The encapsulation of scorodite via direct precipitation of apatite (hydroxyapatite-HAP and fluorapatite-FAP) coatings and the stability of the products were studied under oxic and anoxic environments. Encapsulation experiments of scorodite were conducted by testing different combinations of procedures to enable the deposition of HAP/FAP on the scorodite particle surface via the control of supersaturation, and thus promote the formation of a protective coating layer. Heterogeneous nucleation of calcium phosphates proved to be difficult. After testing various procedures, prior conditioning of the scorodite substrate in a calcium solution created favorable nucleation conditions, both for HAP and FAP growth. Low agitation (500 rpm) and high temperature (37 °C) also proved beneficial, as did the adaptation of the constant composition procedure of Wu and Nancollas (1997) for the deposition of hydroxyapatite on titanium dioxide particles to the encapsulation of scorodite. The coating layers formed on the particles were not as thick and continuous as desired, an issue that should be addressed in future research. The long-term stability of the encapsulated solids, as well as the scorodite alone and a simple physical mixture with hydroxyapatite as controls, were tested, and the results clearly demonstrated that, in principle, protection of scorodite via coating with hydroxyapatite/fluorapatite surface layers is possible.

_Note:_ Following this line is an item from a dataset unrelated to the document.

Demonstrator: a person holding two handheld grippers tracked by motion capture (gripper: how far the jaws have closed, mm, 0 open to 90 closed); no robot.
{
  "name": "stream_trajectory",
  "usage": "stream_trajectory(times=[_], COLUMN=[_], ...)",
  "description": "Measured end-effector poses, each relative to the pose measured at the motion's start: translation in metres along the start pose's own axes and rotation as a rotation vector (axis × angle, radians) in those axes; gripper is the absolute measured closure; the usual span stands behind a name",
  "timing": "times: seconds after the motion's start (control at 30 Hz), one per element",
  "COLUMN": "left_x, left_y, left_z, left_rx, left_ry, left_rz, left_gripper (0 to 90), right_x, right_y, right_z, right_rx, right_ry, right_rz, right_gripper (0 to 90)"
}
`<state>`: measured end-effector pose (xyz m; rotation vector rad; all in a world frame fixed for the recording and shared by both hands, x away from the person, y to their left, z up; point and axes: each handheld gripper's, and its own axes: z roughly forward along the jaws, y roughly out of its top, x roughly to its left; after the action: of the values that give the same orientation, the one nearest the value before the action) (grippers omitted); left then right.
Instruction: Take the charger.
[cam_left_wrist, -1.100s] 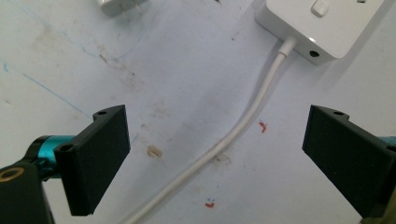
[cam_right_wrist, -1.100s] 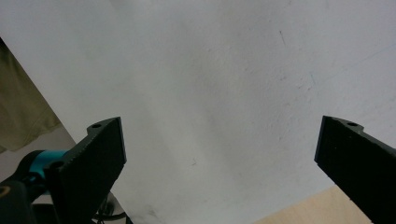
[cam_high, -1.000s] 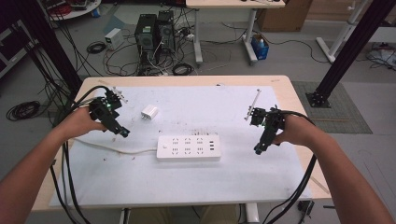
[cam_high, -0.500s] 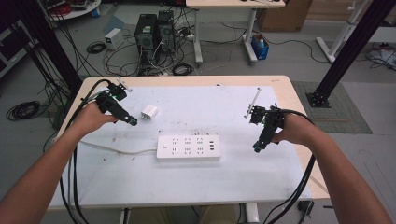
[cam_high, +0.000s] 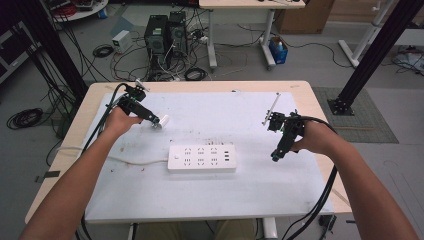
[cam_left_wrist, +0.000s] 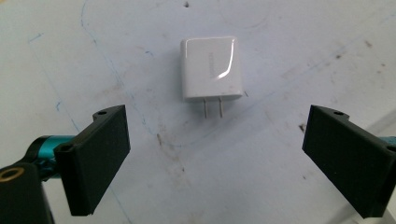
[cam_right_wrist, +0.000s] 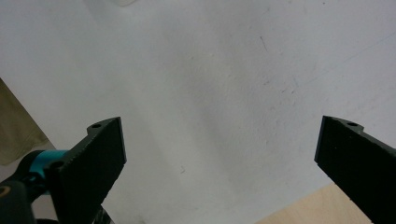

In all cases, the solids after the encapsulation experiments behaved much better than the scorodite control sample, either under oxic or under anoxic conditions in the alkaline region. By far the best results were obtained with the HAP-coated system under oxic conditions, yielding < 1 mg/L As release after 20 days at pH 9, compared to 6.6 mg/L for the FAP-coated material and 20 mg/L for the unprotected scorodite. In the meantime, the FAP-coated material was found to be more stable than the HAP-coated scorodite when in a reducing environment adjusted with sulfites, but further work with this system is required. Some of this work may involve the evaluation of biotic reducing agents that better simulate anoxic conditions in disposed waste sites. Finally, another positive feature of the tested encapsulation systems is the fact that the coatings released very low P levels, only 0.2–0.3 mg/L for both HAP and FAP; this level decreased even further in the presence of gypsum due to the common-ion effect.